ENTRIES SHOWN »
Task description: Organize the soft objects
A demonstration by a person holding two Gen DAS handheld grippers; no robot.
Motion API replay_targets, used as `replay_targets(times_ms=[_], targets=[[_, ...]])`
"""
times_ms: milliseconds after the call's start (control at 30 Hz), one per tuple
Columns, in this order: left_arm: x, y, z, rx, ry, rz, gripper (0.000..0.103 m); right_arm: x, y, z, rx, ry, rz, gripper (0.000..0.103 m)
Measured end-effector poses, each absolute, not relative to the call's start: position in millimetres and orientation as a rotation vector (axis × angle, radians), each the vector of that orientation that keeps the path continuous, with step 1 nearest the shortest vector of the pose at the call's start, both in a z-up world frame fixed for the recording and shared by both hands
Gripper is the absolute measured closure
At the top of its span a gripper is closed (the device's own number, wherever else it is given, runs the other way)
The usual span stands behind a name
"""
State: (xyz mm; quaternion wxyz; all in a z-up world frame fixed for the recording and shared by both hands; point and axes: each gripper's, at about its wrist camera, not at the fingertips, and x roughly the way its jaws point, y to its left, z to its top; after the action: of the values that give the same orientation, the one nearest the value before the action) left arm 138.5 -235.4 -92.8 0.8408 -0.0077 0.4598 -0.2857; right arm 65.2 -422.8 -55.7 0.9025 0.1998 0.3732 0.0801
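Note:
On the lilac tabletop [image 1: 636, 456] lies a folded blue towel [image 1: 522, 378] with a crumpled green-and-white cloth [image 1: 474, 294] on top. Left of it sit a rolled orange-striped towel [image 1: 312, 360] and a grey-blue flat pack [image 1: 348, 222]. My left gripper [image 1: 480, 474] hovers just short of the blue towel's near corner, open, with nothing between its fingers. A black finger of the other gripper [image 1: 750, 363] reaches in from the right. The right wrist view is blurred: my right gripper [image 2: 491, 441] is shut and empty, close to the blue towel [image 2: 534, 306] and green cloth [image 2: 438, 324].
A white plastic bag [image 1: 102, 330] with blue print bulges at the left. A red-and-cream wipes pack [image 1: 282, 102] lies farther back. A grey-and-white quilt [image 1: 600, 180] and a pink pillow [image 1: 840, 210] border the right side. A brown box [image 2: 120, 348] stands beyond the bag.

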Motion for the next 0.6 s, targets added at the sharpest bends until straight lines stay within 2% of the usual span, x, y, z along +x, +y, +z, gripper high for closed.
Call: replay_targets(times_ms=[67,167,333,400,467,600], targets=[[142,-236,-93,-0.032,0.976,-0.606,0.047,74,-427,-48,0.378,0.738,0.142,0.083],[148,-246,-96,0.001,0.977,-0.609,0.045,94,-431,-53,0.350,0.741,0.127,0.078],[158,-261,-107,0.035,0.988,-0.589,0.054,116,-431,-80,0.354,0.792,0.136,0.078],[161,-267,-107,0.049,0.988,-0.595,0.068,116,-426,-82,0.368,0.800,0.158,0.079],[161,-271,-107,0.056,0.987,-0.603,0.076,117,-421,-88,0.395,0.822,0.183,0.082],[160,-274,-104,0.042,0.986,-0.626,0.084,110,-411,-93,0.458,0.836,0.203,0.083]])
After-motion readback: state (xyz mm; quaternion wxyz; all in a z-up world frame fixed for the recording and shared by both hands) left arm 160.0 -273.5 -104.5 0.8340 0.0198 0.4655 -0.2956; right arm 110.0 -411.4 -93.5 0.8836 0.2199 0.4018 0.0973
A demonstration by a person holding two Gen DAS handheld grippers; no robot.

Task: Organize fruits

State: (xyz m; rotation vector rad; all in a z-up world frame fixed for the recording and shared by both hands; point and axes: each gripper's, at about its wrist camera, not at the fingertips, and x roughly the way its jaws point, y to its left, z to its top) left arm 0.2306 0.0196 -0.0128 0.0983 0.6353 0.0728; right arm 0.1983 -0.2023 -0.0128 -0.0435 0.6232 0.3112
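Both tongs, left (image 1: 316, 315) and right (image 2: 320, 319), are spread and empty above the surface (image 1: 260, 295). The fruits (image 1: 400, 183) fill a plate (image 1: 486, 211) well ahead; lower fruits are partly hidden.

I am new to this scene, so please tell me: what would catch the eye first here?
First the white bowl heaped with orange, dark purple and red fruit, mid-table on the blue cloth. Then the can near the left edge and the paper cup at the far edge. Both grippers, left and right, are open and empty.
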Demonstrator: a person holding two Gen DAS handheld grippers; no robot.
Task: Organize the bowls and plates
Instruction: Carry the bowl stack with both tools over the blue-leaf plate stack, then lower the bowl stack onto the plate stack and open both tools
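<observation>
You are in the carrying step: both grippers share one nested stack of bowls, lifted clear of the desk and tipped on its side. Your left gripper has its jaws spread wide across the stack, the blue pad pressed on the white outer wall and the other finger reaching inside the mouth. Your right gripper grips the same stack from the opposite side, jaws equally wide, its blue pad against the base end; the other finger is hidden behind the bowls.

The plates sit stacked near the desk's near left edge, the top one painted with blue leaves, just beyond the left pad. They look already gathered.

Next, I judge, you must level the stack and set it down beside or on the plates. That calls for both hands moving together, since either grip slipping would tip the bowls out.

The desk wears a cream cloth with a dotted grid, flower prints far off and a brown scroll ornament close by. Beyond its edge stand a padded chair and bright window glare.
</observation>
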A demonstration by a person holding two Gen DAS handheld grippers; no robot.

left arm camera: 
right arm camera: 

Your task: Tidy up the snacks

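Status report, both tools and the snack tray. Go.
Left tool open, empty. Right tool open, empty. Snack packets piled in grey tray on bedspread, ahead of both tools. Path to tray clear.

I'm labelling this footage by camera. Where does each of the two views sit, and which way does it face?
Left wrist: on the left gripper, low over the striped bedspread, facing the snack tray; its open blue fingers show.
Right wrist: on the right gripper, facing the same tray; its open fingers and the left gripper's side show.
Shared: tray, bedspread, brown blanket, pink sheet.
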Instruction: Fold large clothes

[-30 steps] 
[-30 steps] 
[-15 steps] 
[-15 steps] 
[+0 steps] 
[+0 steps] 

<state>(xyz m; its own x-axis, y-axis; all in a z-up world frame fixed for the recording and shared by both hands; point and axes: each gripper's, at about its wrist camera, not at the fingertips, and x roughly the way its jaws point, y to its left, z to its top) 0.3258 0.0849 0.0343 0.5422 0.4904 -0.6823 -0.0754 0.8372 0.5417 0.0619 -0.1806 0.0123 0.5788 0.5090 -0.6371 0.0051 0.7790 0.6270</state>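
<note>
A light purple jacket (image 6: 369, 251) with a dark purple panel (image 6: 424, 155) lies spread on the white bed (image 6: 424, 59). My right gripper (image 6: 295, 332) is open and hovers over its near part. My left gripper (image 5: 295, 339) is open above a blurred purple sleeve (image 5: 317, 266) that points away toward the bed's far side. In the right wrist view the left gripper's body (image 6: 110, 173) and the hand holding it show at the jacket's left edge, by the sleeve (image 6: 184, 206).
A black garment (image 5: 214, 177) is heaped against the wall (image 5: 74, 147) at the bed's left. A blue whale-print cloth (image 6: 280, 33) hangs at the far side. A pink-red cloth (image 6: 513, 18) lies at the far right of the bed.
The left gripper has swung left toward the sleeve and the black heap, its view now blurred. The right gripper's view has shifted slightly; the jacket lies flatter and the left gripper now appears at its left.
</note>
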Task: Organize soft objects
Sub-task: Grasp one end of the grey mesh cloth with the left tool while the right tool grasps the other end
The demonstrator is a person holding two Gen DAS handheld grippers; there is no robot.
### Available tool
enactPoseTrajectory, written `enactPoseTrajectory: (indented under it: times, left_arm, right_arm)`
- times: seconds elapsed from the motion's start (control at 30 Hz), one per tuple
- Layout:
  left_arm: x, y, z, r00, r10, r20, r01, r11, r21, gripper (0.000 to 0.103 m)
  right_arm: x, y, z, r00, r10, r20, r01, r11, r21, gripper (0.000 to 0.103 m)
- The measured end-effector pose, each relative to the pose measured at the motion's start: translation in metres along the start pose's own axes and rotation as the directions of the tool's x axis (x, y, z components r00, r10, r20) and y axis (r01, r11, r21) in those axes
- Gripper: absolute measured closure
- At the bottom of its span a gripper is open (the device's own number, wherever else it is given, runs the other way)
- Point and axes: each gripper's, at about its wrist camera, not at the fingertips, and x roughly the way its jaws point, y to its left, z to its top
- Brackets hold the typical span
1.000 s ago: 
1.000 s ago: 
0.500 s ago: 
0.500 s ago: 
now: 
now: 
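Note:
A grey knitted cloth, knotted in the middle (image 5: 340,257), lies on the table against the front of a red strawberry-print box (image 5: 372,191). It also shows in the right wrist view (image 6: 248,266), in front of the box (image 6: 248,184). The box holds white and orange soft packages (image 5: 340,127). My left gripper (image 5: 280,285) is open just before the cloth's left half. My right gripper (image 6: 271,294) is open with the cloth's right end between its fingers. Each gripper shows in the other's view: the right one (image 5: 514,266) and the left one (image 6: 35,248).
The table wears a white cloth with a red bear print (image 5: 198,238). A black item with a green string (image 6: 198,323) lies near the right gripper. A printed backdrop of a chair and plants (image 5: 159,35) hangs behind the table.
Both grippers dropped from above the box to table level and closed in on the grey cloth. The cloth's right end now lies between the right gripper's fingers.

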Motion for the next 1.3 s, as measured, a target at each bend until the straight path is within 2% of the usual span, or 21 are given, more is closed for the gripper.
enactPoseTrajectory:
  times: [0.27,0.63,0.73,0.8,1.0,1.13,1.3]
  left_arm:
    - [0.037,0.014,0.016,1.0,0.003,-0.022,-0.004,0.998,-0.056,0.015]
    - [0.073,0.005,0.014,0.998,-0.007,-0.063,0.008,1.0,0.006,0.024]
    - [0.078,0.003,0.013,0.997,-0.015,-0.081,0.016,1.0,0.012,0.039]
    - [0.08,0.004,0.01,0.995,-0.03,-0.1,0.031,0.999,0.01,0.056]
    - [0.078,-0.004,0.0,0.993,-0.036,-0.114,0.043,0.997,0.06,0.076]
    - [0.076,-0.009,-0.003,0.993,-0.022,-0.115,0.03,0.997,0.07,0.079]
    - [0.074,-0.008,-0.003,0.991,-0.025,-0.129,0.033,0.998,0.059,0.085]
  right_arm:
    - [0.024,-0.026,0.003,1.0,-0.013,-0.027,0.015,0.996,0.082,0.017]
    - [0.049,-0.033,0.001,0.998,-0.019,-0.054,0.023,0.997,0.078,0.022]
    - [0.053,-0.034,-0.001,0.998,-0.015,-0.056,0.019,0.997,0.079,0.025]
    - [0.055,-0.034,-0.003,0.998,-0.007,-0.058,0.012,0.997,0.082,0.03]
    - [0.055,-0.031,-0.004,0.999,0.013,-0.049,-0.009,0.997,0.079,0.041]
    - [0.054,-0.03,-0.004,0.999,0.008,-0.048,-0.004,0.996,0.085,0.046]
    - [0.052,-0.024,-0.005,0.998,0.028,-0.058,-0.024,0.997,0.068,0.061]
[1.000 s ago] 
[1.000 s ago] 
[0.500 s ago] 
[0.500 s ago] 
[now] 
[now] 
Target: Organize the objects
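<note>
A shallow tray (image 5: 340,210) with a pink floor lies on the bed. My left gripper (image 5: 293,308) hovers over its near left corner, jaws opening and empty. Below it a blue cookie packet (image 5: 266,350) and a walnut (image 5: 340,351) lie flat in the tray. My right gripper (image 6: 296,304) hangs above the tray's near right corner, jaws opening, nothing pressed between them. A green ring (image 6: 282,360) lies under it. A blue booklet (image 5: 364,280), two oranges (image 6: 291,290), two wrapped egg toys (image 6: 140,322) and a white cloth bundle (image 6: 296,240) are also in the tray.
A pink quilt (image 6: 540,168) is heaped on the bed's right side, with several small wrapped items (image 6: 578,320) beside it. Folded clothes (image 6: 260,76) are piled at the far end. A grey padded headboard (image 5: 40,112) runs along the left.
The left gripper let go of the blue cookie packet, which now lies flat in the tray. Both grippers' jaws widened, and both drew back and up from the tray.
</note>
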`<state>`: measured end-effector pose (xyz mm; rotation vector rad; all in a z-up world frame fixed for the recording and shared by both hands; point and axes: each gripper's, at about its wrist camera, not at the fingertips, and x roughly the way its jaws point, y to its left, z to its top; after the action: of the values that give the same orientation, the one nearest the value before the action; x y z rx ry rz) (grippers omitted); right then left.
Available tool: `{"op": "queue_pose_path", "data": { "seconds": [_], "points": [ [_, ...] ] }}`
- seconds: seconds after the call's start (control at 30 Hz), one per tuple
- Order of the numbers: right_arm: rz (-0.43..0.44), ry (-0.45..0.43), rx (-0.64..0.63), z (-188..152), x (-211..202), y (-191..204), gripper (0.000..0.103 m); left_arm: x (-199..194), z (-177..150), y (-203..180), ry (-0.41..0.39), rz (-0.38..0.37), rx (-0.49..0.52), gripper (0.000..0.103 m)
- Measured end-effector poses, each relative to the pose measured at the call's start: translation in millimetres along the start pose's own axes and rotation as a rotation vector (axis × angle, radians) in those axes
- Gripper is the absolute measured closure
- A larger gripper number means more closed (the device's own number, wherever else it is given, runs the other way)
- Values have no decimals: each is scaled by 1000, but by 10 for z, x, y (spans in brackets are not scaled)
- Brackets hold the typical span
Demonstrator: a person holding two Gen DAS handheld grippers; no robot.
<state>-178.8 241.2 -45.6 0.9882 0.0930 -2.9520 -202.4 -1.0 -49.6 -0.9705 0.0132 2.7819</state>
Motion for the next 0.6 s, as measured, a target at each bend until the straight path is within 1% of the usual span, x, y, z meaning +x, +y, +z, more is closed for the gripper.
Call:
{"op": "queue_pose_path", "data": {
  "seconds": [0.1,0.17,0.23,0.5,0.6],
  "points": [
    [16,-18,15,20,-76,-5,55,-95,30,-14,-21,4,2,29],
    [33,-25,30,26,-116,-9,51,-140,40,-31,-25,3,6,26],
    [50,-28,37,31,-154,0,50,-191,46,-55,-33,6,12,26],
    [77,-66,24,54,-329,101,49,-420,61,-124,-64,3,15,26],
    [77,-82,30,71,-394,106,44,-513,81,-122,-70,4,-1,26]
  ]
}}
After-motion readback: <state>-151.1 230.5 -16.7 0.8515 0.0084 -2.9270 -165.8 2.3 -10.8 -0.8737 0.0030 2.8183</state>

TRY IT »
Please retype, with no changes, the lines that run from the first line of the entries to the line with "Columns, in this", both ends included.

TASK RESPONSE »
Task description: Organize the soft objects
A demonstration by a person holding two Gen DAS handheld grippers; no robot.
Motion API replay_targets, used as `replay_targets(times_ms=[_], targets=[[_, ...]])`
"""
times_ms: milliseconds after the call's start (control at 30 Hz), one per tuple
Columns, in this order: left_arm: x, y, z, rx, ry, rz, gripper (0.000..0.103 m); right_arm: x, y, z, rx, ry, rz, gripper (0.000..0.103 m)

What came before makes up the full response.